What is being asked
Each line below should be retyped exactly, with no pictures.

Source data
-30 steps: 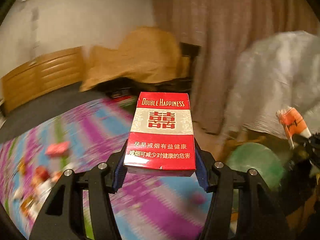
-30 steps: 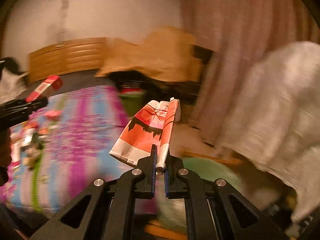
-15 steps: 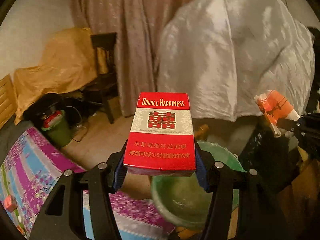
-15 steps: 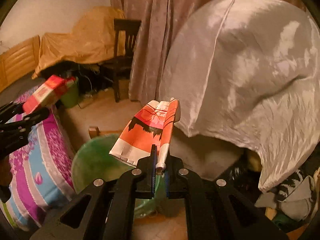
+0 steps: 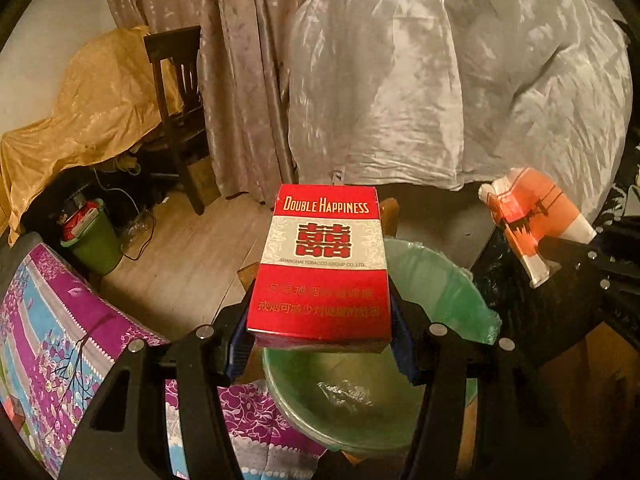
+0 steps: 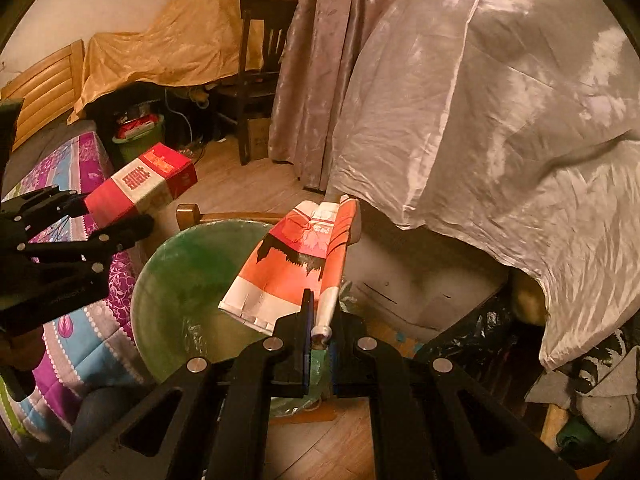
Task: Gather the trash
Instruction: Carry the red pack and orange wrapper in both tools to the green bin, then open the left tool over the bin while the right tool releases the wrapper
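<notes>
Left to right. Bed with a purple-and-blue floral quilt (image 5: 60, 344) at far left; a small green waste bin (image 5: 94, 246), full, stands on the wood floor beyond it. Left claw (image 5: 320, 334) is clamped on a red "Double Happiness" cigarette pack (image 5: 322, 264), pads on its two sides, pack upright above the near rim of a green basin lined with a plastic bag (image 5: 352, 408). The basin sits beside the bed. Right claw (image 6: 320, 330) is pinched together on a flattened orange-and-white wrapper (image 6: 296, 268), held over the basin's right side. Further right, a white sheet (image 6: 500, 120) covers a large bulky object.
</notes>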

Response
-30 steps: 
-30 steps: 
-15 steps: 
-15 steps: 
+0 steps: 
+0 steps: 
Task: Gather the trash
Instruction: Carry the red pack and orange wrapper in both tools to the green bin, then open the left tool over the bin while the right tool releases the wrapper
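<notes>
Left to right. Bed with a purple-and-blue floral quilt (image 5: 60, 344) at far left; a small green waste bin (image 5: 94, 246), full, stands on the wood floor beyond it. Left claw (image 5: 320, 334) is clamped on a red "Double Happiness" cigarette pack (image 5: 322, 264), pads on its two sides, pack upright above the near rim of a green basin lined with a plastic bag (image 5: 352, 408). The basin sits beside the bed. Right claw (image 6: 320, 330) is pinched together on a flattened orange-and-white wrapper (image 6: 296, 268), held over the basin's right side. Further right, a white sheet (image 6: 500, 120) covers a large bulky object.
</notes>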

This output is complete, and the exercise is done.